D'abord, je tiens à donner acte des avancées que constitue l'article 1er. Le cadre de la loi de 1990 ne permet, à l'heure actuelle, de prendre en charge une personne sans son consentement, que sous la forme d'une hospitalisation complète. Le rapport de l'IGAS de 2005 faisait le même constat et soulignait que l'hospitalisation ne pouvait être la seule façon d'obliger un malade à recevoir des soins. Tout au plus, cette modalité de prise en charge devait être un cadre symbolique. Les inspecteurs recommandaient donc d'explorer les prises en charge sous contraintes dans divers lieux du secteur psychiatrique, voire en dehors des établissements relevant de ce secteur.
Vous reconnaissez implicitement la pertinence de la coexistence d'une pluralité de modes de prise en charge des patients, et c'est bien. Vous avez également été contraints – c'est plus dommage – d'intégrer les conclusions de la décision du Conseil constitutionnel du 26 novembre 2010. De fait, votre projet de loi clarifie le cadre légal existant.
En dépit de ces avancées, nous ne pouvons souscrire à l'approche qui a été privilégiée par le Gouvernement, suite au discours pour le moins martial du Président de la République, et ce pour plusieurs raisons.

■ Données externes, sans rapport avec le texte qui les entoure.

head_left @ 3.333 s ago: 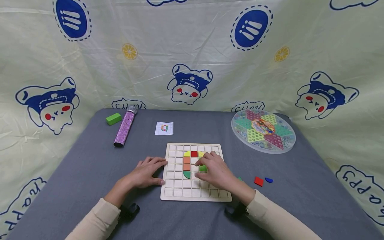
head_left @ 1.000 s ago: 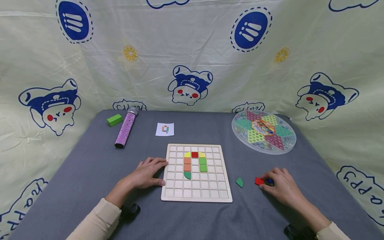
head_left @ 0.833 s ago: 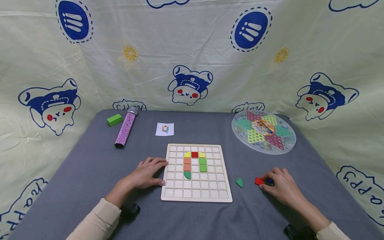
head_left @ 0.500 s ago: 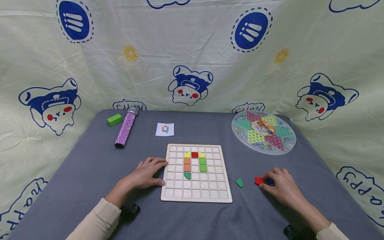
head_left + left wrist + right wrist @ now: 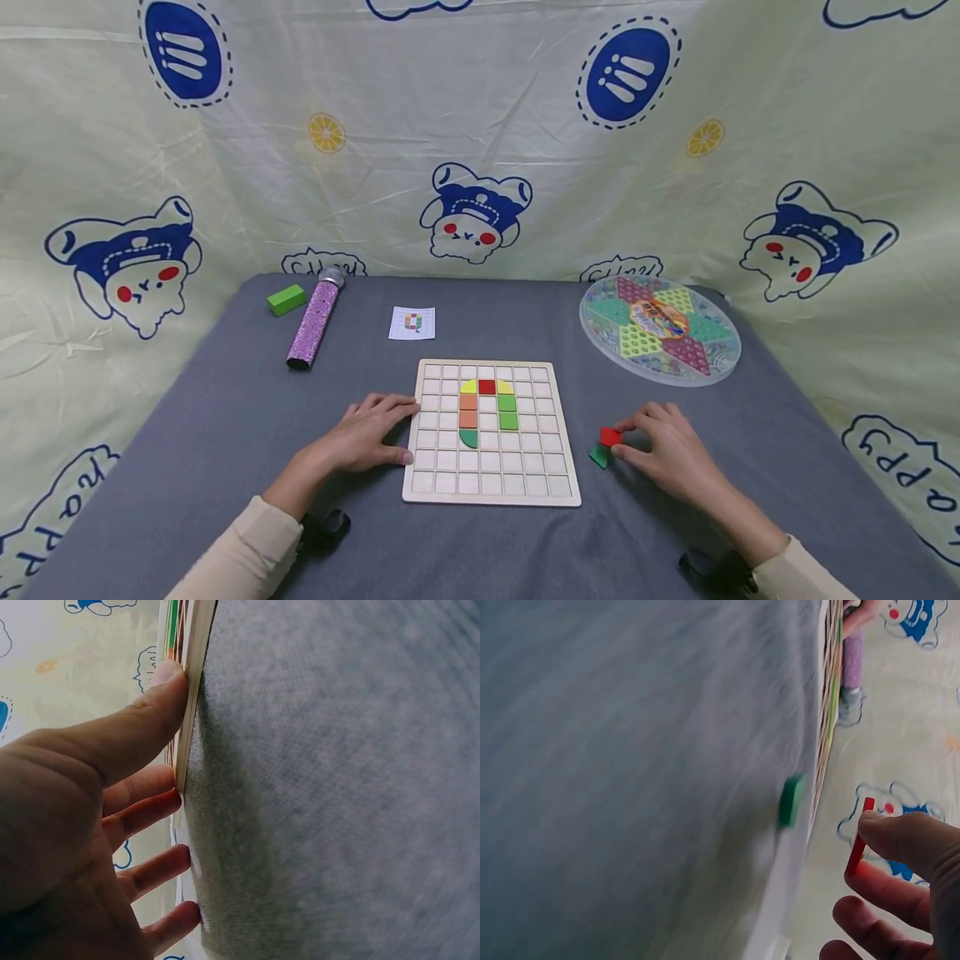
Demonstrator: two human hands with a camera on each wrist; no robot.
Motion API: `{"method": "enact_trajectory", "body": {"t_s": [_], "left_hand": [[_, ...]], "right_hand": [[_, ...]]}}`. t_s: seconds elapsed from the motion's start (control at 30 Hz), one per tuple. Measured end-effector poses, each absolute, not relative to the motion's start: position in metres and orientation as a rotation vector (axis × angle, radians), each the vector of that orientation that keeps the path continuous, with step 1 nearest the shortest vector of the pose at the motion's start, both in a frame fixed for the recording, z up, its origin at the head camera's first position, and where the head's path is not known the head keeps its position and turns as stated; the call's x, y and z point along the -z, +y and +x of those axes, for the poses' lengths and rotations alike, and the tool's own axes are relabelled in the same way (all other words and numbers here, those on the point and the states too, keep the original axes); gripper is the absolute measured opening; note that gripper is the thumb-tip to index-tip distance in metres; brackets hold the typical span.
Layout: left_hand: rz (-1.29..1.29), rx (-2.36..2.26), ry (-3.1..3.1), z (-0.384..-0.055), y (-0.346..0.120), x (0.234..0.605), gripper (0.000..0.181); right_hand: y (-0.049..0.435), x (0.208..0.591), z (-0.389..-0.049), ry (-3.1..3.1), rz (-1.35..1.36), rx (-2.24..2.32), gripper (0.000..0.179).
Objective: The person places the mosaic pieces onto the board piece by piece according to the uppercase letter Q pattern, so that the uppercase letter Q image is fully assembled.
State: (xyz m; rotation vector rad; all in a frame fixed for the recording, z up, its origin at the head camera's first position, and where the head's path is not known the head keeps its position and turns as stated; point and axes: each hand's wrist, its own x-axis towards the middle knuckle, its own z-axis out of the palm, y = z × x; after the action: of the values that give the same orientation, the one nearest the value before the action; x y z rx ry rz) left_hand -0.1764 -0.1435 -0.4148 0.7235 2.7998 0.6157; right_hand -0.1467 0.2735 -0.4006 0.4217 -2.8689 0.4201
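Note:
A wooden grid board (image 5: 450, 485) lies on the table with yellow, red, orange and green pieces set in several of its cells. My left hand (image 5: 371, 433) rests at its left edge, thumb and fingertips touching the side; the left wrist view shows the thumb (image 5: 142, 720) against that edge. To the right of the board, my right hand (image 5: 671, 450) pinches a red square tile (image 5: 610, 437) between thumb and fingers. In the right wrist view the tile (image 5: 860, 836) is held off the cloth. A green quarter-round piece (image 5: 599, 456) lies on the cloth, partly covered by the tile. The blue piece is hidden.
Behind the board lies a small card (image 5: 412, 323) with a coloured pattern. A glittery purple microphone (image 5: 315, 321) and a green block (image 5: 287, 300) are at the back left. At the back right sits a round Chinese checkers box (image 5: 660, 332). A patterned cloth hangs behind the table.
My right hand left the board for the red tile, pinched it, and has now carried it leftward to just over the green piece. My left hand stays at the board's edge.

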Motion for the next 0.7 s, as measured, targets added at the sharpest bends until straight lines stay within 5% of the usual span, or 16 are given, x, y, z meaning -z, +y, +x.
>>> {"method": "enact_trajectory", "body": {"t_s": [0.7], "left_hand": [[0.709,-0.619,2.791,-0.176,-0.143,0.413,0.069]], "right_hand": [[0.180,0.403,-0.162,-2.797,0.726,-0.520,0.019]]}}
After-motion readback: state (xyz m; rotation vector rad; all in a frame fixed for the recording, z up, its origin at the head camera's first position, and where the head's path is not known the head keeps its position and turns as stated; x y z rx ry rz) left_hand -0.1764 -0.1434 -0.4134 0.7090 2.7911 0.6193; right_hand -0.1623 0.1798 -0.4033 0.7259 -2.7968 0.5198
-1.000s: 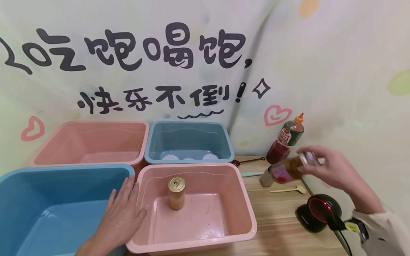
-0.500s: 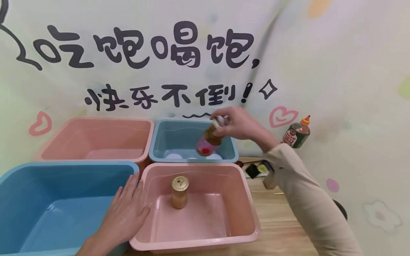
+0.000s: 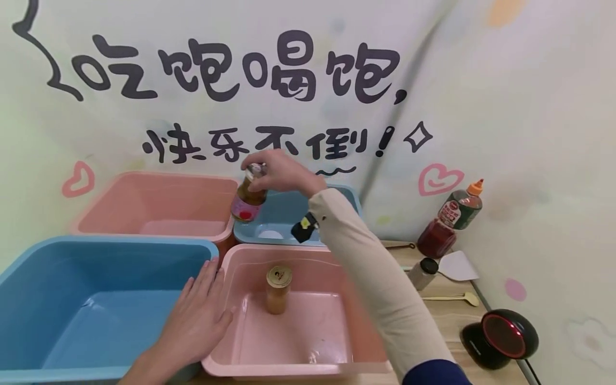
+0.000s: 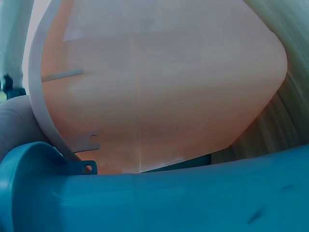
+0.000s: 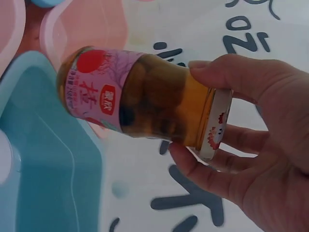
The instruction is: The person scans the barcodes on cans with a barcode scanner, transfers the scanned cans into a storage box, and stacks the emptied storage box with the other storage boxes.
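My right hand (image 3: 284, 172) grips a glass jar (image 5: 149, 94) around its neck and white lid. The jar has a pink label and holds dark pieces in amber liquid. It hangs tilted in the air, overlapping the left rim of the back blue bin (image 3: 344, 206) and the edge of the back pink bin (image 3: 168, 206) in the head view. My left hand (image 3: 194, 315) lies with straight fingers on the adjoining rims of the front blue bin (image 3: 120, 241) and front pink bin (image 3: 289, 370). A gold-lidded jar (image 3: 277, 297) stands in the front pink bin.
On the wooden table at right stand an orange-capped sauce bottle (image 3: 464, 208), a dark red bottle (image 3: 435, 239) and a black-capped shaker (image 3: 423, 274). A white spatula (image 3: 457, 266), a yellowish spoon (image 3: 469, 299) and a black device (image 3: 505, 337) are near them.
My right hand has carried the glass jar left from the right side of the table to above the back bins. My left hand keeps its place on the rims; the view has turned slightly right.
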A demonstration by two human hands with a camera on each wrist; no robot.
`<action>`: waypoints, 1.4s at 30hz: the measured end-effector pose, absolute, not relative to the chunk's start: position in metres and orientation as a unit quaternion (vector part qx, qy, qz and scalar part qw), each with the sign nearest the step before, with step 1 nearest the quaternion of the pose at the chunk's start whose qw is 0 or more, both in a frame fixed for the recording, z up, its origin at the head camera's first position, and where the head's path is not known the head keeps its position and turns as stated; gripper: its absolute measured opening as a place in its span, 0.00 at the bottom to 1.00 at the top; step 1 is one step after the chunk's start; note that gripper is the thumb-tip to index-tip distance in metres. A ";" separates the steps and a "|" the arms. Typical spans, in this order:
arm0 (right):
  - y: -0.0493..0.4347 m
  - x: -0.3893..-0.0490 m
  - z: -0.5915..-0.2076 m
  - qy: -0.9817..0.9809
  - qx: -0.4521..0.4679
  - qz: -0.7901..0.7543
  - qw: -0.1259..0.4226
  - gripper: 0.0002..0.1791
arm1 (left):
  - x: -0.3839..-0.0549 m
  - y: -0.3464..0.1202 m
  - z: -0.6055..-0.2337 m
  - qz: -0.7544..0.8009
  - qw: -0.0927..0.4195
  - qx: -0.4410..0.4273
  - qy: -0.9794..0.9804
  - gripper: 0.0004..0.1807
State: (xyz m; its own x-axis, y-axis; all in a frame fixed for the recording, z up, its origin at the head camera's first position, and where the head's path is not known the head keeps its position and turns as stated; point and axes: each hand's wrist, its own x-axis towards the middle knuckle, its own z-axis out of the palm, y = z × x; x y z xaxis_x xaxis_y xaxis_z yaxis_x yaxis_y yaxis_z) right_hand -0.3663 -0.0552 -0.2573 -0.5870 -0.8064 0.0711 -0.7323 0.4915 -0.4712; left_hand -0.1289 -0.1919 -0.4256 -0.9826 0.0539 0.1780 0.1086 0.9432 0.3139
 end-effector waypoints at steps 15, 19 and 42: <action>-0.147 -0.375 -0.319 0.856 -0.453 -0.217 0.120 0.24 | -0.130 -0.192 -0.423 -0.153 0.067 -0.030 -0.986 0.43; -0.157 -0.378 -0.340 0.861 -0.457 -0.187 0.125 0.22 | -0.132 -0.192 -0.423 -0.158 0.062 -0.031 -0.985 0.42; -0.183 -0.374 -0.389 0.866 -0.454 -0.151 0.143 0.11 | -0.130 -0.195 -0.424 -0.162 0.073 -0.039 -0.983 0.42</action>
State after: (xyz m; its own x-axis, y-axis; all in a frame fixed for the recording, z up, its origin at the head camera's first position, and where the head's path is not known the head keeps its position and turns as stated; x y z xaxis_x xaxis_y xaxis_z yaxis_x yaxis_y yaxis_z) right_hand -0.3736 -0.1832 -0.3894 -0.5464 -0.8303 -0.1098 -0.7439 0.5414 -0.3918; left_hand -0.1303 -0.1951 -0.4239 -0.9863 0.0524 0.1564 0.0998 0.9445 0.3130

La première d'entre elle tient à la contradiction entre les objectifs affichés – l'accès aux soins, la continuité des soins, la protection des personnes et de leur liberté – et la réalité des dispositions qui aménagent plutôt le recours à la contrainte, une continuité de la contrainte, la protection de l'ordre public et finalement la limitation de la liberté des patients. Vous n'envisagez, en effet, la pluralité des modes de prise en charge que sous l'angle des soins sans consentement. Vous méconnaissez ainsi le rôle du libre arbitre du patient dans l'acceptation de prises en charge alternatives – sanctions en cas de manquement, retour à l'hospitalisation d'office, approche sécuritaire. C'est un moyen de contourner le manque de moyens alloués aux établissements et c'est aussi sans doute une des raisons pour lesquelles la loi promise en 2009 n'a pas été présentée devant le Parlement alors que chacun reconnaît son impérieuse nécessité.
Aujourd'hui, nous sommes face à un manque de lits, à des sorties précipitées, à un manque de personnel, à une augmentation inquiétante des placements en chambre d'isolement. Par conséquent votre texte risque de borner le service public à la prise en charge des traitements contraints. On en voit déjà à l'heure actuelle les effets pervers puisque, hélas ! nombre d'hôpitaux refusent, faute de moyens, les hospitalisations libres pour se concentrer sur les hospitalisations d'office et les hospitalisations à la demande d'un tiers.
Par ailleurs vous instaurez un régime de garde à vue psychiatrique de soixante-douze heures sans intervention d'un juge de l'autorité judiciaire. Certes, vous pouvez vous enorgueillir d'un renforcement du droit des patients en raison de la faculté qui leur sera offerte de saisir le juge des libertés à tout moment, mais vous ne faites intervenir ce même juge qu'à l'issue des soixante-douze heures. Il y a là comme une incohérence.
De plus, le texte prévoit des délais confortables pour statuer qui, s'ils satisfont la CEDH, ne peuvent recevoir notre aval s'agissant d'une privation de liberté pour des patients souffrant de troubles mentaux : pour eux, une hospitalisation est un réel traumatisme qui ne contribue pas toujours à leur mieux-être.
Le contrôle du juge ne portera que sur les mesures d'hospitalisation complètes et pas sur les autres formes de prise en charge des personnes faisant l'objet de soins psychiatriques sans leur consentement.
Vous prévoyez enfin que la mainlevée d'une mesure d'hospitalisation complète par le juge ne fera pas obstacle à une décision d'admission en soins sans consentement sous une forme alternative, ce qui, à nos yeux, constitue toujours une mesure privative de liberté.
Tout est prévu, finalement, pour étendre le champ de la prise en charge sans consentement, rendre plus difficile la sortie des patients d'une telle modalité de soins et s'assurer par la contrainte qu'ils se conforment à ces obligations.
Votre projet s'articule donc principalement autour de préoccupations sécuritaires qui vont jusqu'à étendre la contrainte aux soins ambulatoires. La notion de surveillance heurte de plein fouet la conception très particulière des soins dans le domaine de la psychiatrie.
En revanche, rien n'est concrètement prévu pour améliorer, sur les plans social, humain et sanitaire, la qualité et la continuité des soins indispensables. Nous ne partageons pas ce parti pris, cette vision de la psychiatrie.
Pour ces raisons, nous souhaitons la suppression de cet article.